Now I have conversations with my grandkids.

When Ezra was in 2nd grade, he told me that he didn’t like brown people  When I asked him why he said, “Kenny is mean.”

“Oh, so you don’t like Kenny,” I said.  “Are there any brown people in your school that you do like?”

“Oh, yes,” he said.  “I like to play with Trevor.”  “So that means you like some brown people.  What about Nathan?  He’s not brown and you don’t like him.”

“Yeah, I guess I like some brown people and I don’t like some white people.”  What I hoped he was learning was not to judge people by the color of their skin.

Just a few weeks ago I had a conversation with my grandson Noah who is a 6th grader.  He asked me why anyone would discriminate against people of color.  I explain that some people think that they’re different or not as good as white people.  “That’s crazy,” he said.

I still talk to my grown up sons about race.

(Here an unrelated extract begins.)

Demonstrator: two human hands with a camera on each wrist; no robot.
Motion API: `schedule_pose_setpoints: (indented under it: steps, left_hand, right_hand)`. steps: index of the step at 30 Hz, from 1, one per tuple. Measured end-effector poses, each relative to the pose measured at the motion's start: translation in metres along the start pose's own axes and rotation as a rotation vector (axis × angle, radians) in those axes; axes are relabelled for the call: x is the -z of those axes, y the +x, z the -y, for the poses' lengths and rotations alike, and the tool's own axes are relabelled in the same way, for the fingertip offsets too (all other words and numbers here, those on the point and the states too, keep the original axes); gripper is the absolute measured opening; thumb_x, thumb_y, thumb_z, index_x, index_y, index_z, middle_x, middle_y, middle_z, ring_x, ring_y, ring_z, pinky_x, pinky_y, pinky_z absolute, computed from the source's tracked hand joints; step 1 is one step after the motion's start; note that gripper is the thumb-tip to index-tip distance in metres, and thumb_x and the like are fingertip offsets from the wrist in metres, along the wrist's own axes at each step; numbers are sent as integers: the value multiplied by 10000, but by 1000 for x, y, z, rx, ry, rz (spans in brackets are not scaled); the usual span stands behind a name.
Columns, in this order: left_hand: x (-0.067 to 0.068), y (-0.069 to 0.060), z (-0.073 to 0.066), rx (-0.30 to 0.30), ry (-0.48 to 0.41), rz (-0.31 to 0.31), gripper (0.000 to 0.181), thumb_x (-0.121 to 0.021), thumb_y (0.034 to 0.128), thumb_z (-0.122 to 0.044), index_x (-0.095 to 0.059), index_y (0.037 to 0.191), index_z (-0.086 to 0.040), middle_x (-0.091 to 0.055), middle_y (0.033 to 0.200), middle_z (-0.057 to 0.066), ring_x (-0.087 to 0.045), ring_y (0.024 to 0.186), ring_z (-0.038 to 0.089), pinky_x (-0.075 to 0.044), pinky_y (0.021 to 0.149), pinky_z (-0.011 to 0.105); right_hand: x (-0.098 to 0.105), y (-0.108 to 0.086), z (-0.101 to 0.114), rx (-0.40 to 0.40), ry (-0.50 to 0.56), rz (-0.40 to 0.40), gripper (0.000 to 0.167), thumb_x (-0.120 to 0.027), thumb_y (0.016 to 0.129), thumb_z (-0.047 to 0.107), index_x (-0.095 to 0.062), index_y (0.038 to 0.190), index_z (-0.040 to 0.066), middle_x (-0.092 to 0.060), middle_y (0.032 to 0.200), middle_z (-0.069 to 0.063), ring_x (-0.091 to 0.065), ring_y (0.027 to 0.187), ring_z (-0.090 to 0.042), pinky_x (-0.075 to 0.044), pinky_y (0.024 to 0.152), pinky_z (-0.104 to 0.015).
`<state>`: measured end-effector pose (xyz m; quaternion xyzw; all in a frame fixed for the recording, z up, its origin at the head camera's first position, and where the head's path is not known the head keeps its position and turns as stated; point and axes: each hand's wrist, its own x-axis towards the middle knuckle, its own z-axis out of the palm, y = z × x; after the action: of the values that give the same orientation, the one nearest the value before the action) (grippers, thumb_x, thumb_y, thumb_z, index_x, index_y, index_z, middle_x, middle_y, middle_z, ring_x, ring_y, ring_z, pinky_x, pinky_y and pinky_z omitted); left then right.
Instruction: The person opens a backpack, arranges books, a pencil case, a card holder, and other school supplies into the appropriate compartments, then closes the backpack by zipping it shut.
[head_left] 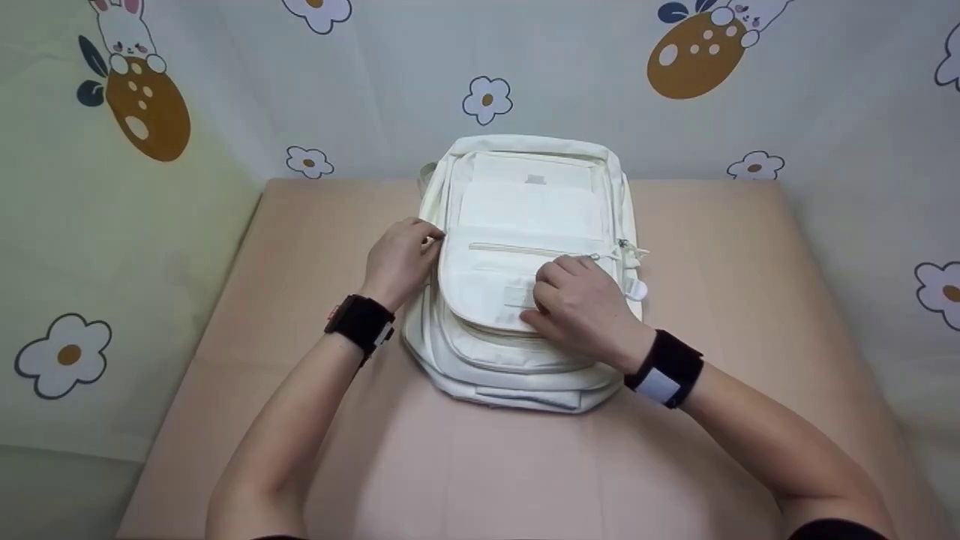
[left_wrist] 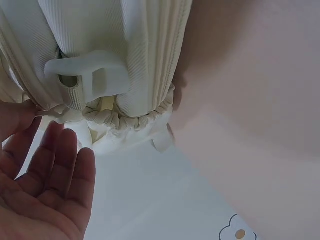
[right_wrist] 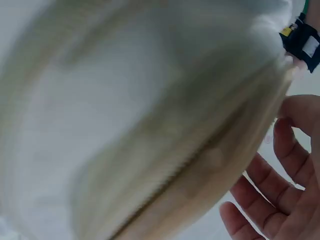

After an incident at a soccer game that accelerated nearly to physical violence between adult spectators, Ben shared that he was sure that it was motivated by racism.  A Latina girl had accidentally knocked off a white girls glasses during the game.  We talked about how Latinos get stereotyped as aggressive.

At another kids soccer game, while the kids battled it out on the field, the adults of a Latino family were being targeted by the adults of an all white team with taunts like —“speak English.” The Latina mom understandably blew a fuse and unleashed a firestorm of cuss words which made everything worse.  Everyone stood around and gawked at the melt down spectacle, including me.  Finally, it was Ben who came up with a solution to the stalemate.  He simply invited the Latino family to move their lawn chairs and come and sit with us.

I was proud of him.  He may not have changed anyone’s mind that day, but he did something to intervene.  To demonstrate that not all white people feel the same.

People say that talk is cheap.  But so many of the big barriers in our society are built on conversations—the things people tell kids, or fail to tell kids.  People learn about race through conversations.  We learn who we are and who we aren’t.  We learn where to go and where not to go.

But conversation can help to tear down those barriers too.  I’m going to keep on talking with my kids and grandkids and I want them to keep talking to me.  We all need to keep talking.